If you have a DISATOM ROM fitted, you need only type x after running the source code. When reloading the machine code, type

!#180=#3CA

and this will point DISATOM's x at the routine again. for those without the chip, type LINK #3CA each time you want CRC. The letter S (meaning Start) should appear on the screen. Type in the four-digit hex address where you want CRC to begin, then hit <RETURN>. CAUTION! - there was not enough room for input error checks, so that while you are allowed to edit your input before hitting <RETURN>, you cannot do so afterwards. An E (for END) now appears on the screen. Type in the four-digit hex address of the last byte you want checked, then hit <RETURN>. Within a few seconds the four-digit hex 'signature' of that area of memory appears on screen. From your Atom manual page 93, you will see that a BASIC program of this type takes many minutes, so we have a big time saving in addition to everything else. Try these tests on your resident ROMs to confirm correct operation of the program:

ROM name Start End Signature
Integer BASIC C000 CFFF D67D
Integer BASIC F000 FFFF E386
Floating BASIC D000 DFFF AAA1

If you have a COPY function such as the one in DISATOM, you can also use CRC to test RAM. Do this by CPYing one area of RAM to another, then checking both areas with CRC, which should give the same signature. As already mentioned, you can dump a program to tape then *LOAD it to #8200 and use the CRC to confirm correct saving. With this confirmation ability, we have taken to writing down the CRC signature next to the title of the program, and SAVEd our programs as unnamed files. This gives a greater reduction in loading time. further, if you have a 1200 baud SAVE/LOAD facility such as in DISATOM, you can use unnamed 1200 files. It is now possible to load in a big games program extending from #2800 to #3BFF in just 40 seconds and be assured of a correct load!


The Printer

The Atom is initialised such that line feed characters (0A) are not sent to the parallel printer port used for operation of a Centronics-type printer. It assumes that the printer has been configured to give an auto-line-feed on receiving a carriage return (0D).

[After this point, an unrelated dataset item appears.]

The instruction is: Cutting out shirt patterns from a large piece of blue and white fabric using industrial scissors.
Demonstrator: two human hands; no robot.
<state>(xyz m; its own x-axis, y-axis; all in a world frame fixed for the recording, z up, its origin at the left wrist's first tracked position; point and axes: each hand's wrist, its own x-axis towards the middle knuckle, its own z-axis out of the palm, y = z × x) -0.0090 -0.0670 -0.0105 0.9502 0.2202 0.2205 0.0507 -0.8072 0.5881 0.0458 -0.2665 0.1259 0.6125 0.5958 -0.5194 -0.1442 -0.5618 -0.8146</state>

Where this is inconvenient, the Atom can be made to pass the line feed character by setting ?FE=FF. The address location FE normally contains the character which will not be sent to the printer, and setting it to FF will ensure all ASCII codes and characters are transmitted.

You can check whether the printer is connected or not by testing bit 7 of #B800 (handshake signal). You can then avoid locking up the machine, by executing $2 only after a positive handshake test.